The idea being that all the big imperialist countries will realize that their best interest is in a single global market that they rule jointly together, crushing down dissent in the occupied countries and so on and so forth. From this globalized single ultra-imperialism a joint revolution may take place as people of Rarth rise together against their oppressors, maybe in an ideological way with little violence, and blossom into a better system.
Then you have the other big voice from a century ago:
Lenin wrote:There is and there can be no other way of testing the real might of a capitalist state than by war.

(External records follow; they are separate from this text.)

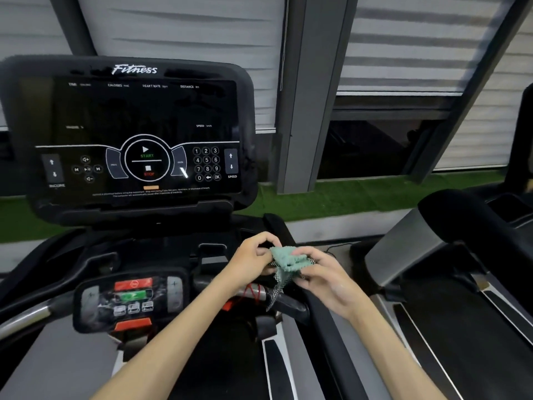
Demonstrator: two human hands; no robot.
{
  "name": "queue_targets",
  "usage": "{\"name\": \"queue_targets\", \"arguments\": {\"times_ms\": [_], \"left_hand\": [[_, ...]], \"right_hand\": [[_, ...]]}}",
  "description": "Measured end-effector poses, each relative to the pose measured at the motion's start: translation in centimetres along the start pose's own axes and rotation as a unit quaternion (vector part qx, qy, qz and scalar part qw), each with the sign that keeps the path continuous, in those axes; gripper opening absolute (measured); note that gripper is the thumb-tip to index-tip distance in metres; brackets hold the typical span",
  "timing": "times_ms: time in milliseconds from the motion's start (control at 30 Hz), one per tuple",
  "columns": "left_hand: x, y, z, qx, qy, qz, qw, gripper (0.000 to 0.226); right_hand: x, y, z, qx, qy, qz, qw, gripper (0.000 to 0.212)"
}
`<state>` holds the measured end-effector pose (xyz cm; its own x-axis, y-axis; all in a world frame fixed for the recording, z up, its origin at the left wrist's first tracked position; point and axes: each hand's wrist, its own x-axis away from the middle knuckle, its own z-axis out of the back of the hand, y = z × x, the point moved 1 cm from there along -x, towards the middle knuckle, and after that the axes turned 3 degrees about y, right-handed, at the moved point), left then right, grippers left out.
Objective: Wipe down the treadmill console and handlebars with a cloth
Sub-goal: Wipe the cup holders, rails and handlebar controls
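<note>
A small pale-green cloth point(287, 259) with a checked underside is bunched between both hands, to the right of and below the console. My left hand point(253, 256) pinches its left edge with curled fingers. My right hand point(323, 274) grips its right side, thumb on top. The black treadmill console point(127, 134) fills the upper left, its dark screen showing START, STOP and a number pad. Below it sits the lower control panel point(131, 298) with red and green buttons. A silver handlebar point(26, 316) runs off to the left; the black right handlebar point(291, 303) lies under the hands.
A second treadmill point(432, 241) stands close on the right. A red safety cord point(253, 293) hangs beneath the hands. Green turf point(346, 194) and a grey pillar point(305, 96) lie beyond, with blinds over the windows.
</note>
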<state>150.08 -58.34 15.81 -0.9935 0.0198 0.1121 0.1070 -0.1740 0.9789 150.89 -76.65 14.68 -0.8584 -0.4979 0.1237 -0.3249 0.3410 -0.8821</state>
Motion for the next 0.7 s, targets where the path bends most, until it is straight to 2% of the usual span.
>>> {"name": "queue_targets", "arguments": {"times_ms": [100,233,400,467,533,600,633,700], "left_hand": [[1.1,-0.3,0.1,0.033,0.031,-0.009,0.999,0.022],[1.6,-0.6,0.5,0.005,0.031,-0.042,0.999,0.031],[2.1,-1.2,1.8,-0.064,0.036,-0.066,0.995,0.039],[2.5,-2.0,2.7,-0.131,0.016,-0.101,0.986,0.032],[2.8,-3.2,4.0,-0.234,0.047,-0.16,0.958,0.024],[2.9,-4.4,6.0,-0.354,0.131,-0.218,0.9,0.026],[3.0,-5.0,7.1,-0.416,0.162,-0.238,0.863,0.029],[3.2,-5.9,8.9,-0.523,0.179,-0.236,0.799,0.04]], "right_hand": [[0.6,0.2,-0.6,0.0,-0.005,-0.001,1.0,0.038],[0.7,1.2,-1.3,0.036,0.033,-0.009,0.999,0.051],[0.7,2.9,-2.2,0.082,0.04,-0.024,0.996,0.038],[0.6,3.8,-2.3,0.091,0.06,-0.033,0.994,0.036],[0.4,4.6,-2.1,0.097,0.11,-0.036,0.989,0.031],[0.0,5.4,-1.2,0.127,0.195,-0.02,0.972,0.026],[-0.2,5.7,-0.4,0.176,0.249,-0.003,0.952,0.025],[-0.7,6.3,1.4,0.321,0.33,0.033,0.887,0.027]]}}
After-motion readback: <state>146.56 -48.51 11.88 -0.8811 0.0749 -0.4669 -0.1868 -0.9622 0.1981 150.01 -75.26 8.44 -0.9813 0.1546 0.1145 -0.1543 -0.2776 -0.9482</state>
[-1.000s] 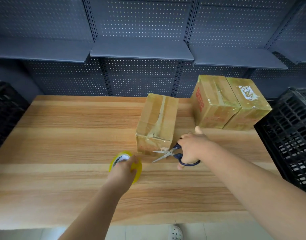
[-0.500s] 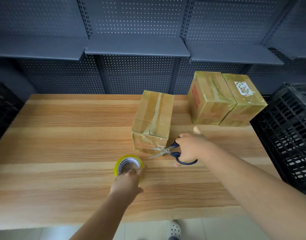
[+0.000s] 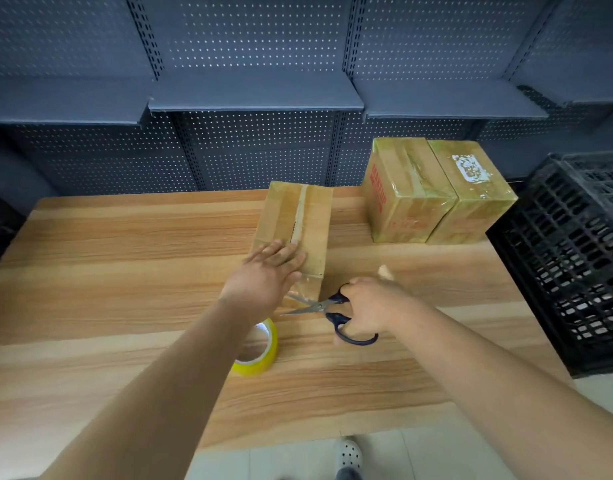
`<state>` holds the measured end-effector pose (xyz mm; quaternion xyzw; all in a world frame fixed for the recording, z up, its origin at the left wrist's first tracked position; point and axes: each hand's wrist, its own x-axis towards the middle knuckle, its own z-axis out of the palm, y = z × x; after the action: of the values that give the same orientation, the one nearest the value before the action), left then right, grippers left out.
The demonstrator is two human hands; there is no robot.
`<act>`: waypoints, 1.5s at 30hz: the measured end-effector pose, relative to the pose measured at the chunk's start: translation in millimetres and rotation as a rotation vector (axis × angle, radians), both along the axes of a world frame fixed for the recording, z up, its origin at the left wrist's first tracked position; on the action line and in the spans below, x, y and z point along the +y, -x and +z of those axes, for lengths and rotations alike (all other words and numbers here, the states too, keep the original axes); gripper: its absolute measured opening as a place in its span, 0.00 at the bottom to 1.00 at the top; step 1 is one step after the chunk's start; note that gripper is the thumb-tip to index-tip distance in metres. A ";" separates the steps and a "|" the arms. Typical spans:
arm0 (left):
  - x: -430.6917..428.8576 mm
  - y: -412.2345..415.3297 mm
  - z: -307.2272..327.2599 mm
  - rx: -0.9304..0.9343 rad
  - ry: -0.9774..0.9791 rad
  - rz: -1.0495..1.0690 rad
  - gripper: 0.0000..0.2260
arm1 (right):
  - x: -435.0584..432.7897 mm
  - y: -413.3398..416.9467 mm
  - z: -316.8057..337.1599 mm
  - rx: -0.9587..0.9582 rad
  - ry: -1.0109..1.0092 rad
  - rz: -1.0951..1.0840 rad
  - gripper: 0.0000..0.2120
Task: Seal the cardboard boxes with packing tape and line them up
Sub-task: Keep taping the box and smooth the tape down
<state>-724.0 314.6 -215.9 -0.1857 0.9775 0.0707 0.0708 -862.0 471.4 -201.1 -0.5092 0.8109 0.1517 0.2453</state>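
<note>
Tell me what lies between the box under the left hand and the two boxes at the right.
Nothing: the head view shows only bare table between that box and the pair.

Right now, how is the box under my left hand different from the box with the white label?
The near box stands alone mid-table with your left hand flat on top; the labelled box sits back right against a neighbouring box, untouched. The near box's top shows only a taped seam; the labelled box carries a torn white sticker. Both are brown cardboard on the wooden table.
</note>
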 end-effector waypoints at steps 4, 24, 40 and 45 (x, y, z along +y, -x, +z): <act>-4.5 0.9 -5.9 0.058 0.027 0.020 0.22 | 30.7 -15.5 -14.9 0.011 -0.102 0.072 0.29; -10.8 20.5 -0.8 0.051 -0.125 0.145 0.21 | 42.5 -11.4 -53.0 -0.398 0.668 -0.752 0.19; -15.9 27.0 -3.0 0.041 -0.141 0.188 0.20 | -43.2 -48.2 -68.0 -1.045 1.245 -1.359 0.05; -17.3 27.3 -3.4 0.040 -0.145 0.183 0.20 | -40.7 -44.3 -69.3 -1.027 1.165 -1.309 0.01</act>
<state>-751.3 297.3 -219.2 -0.2671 0.9500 0.1513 0.0576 -817.8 430.7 -270.4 -0.0091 0.6749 -0.6683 0.3128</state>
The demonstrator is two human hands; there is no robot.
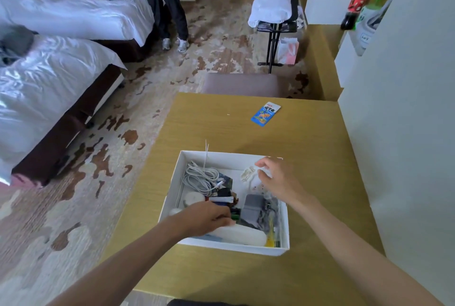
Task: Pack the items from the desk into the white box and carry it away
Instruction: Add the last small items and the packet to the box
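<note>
The white box [172, 190] sits on the table [307, 157], nearly full. The left hand [206, 217] reaches inside, fingers curled among the items; whether it grips anything I cannot tell. The right hand [275, 177] hovers open over the far corner. A blue packet [266, 114] lies apart and could be forgotten.

The blue packet [265, 114] on the desk [295, 138] bears Chinese characters, too blurred to read; nothing else legible.
</note>
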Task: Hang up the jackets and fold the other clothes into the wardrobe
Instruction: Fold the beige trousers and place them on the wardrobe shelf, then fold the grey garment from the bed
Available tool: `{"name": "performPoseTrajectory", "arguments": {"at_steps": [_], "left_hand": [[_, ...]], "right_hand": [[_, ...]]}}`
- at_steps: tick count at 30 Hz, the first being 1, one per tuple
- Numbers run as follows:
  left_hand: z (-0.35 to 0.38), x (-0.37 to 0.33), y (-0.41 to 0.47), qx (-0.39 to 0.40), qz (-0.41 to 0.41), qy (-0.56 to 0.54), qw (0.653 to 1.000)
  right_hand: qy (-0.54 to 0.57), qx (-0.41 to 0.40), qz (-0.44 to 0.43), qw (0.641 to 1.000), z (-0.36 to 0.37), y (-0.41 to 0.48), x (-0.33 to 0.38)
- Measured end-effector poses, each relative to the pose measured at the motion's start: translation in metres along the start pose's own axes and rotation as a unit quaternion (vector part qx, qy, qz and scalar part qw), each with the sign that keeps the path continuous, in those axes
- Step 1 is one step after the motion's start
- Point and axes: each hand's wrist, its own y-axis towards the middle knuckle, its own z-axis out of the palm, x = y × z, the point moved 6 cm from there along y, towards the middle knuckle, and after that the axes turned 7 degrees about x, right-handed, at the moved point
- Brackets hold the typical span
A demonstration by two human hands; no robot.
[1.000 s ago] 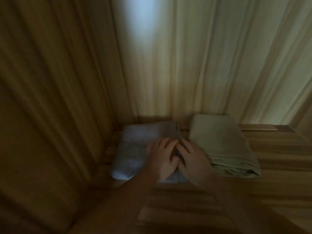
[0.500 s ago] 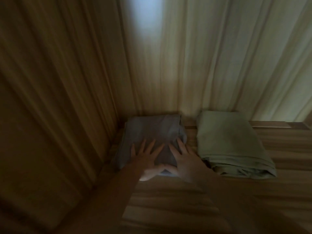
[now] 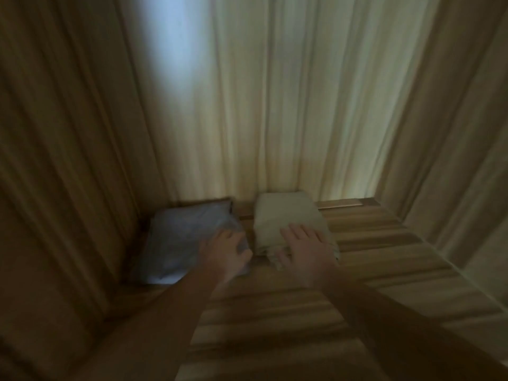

War does not contradict the fundamentals of private property—on the contrary, it is a direct and inevitable outcome of those fundamentals. Under capitalism the smooth economic growth of individual enterprises or individual states is impossible. Under capitalism, there are no other means of restoring the periodically disturbed equilibrium than crises in industry and wars in politics.
Of course, temporary agreements are possible between capitalists and between states. In this sense a United States of Europe is possible as an agreement between the European capitalists ... but to what end? Only for the purpose of jointly suppressing socialism in Europe, of jointly protecting colonial booty against Japan and America, who have been badly done out of their share by the present partition of colonies, and the increase of whose might during the last fifty years has been immeasurably more rapid than that of backward and monarchist Europe, now turning senile. Compared with the United States of America, Europe as a whole denotes economic stagnation. On the present economic basis, i.e., under capitalism, a United States of Europe would signify an organisation of reaction to retard America’s more rapid development. The times when the cause of democracy and socialism was associated only with Europe alone have gone for ever.
That is to say, capital continues to need to always expand. At a smaller level, we know a board of directors will never look at making the same profits as the year before as a stunning success, but instead as a miserable failure. If nothing else, as they are in competition. The same applies, in this theory, to imperialist nations which will always compete with each other for more of the globe.
In this version a violent upheaval is assured, and at the right moment (like after a World War) the system becomes vulnerable and violent revolution is virtually assured.
It seems to me that the latter is more demonstrably true. We have seen that repeated over and over, while we have yet to see a big global federation set up that can easily translate into anything like a peaceful transition of power to the proletariat.
Alis Volat Propriis; Tiocfaidh ár lá; Proletarier Aller Länder, Vereinigt Euch!